Utah won 20-of-21 games going into the final seven games before the All-Star break this season. They lost four of those seven games and two of their last three.

Now, the Jazz can be better than both of those teams with better top-end talent in Mitchell and Gobert, and they can still fall short of the title.

The problem is simply that it’s tough for any team to play at the level Utah has the entire season. It’s the reason champions coast through the regular season. The playoffs are a full 68 days away. The postseason stretches another three months beyond that.

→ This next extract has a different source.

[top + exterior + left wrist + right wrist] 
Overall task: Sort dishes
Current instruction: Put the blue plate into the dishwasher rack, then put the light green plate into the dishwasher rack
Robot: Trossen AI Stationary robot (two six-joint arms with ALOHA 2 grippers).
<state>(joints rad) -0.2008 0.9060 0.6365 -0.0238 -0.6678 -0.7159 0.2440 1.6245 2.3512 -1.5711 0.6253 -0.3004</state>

Research has shown that the play in early season and midseason is more closely correlated to postseason success than how you play going into the postseason. I’m not advocating for the idea of peaking at the right time. But there has to be an awareness of the kind of sustained excellence that betting the Jazz to win the title would require.

There’s nothing Utah could really do otherwise. What’s the solution? Play worse? Lose more games? Tank so you don’t peak too early? That’s nonsense.

Teams don’t get to choose when they play well; they do their best, and that’s all they can do. And yet, sustaining a level of play, even with so few outliers, as they have, is difficult.

It’s fine to believe the Jazz can continue to cover at a 69% rate as they have this season. They have the easiest remaining schedule via Positive Residual. I can’t advocate fading them.

But much like the mechanisms that have made them such a great offense this year, I think their futures are a hard pass as well.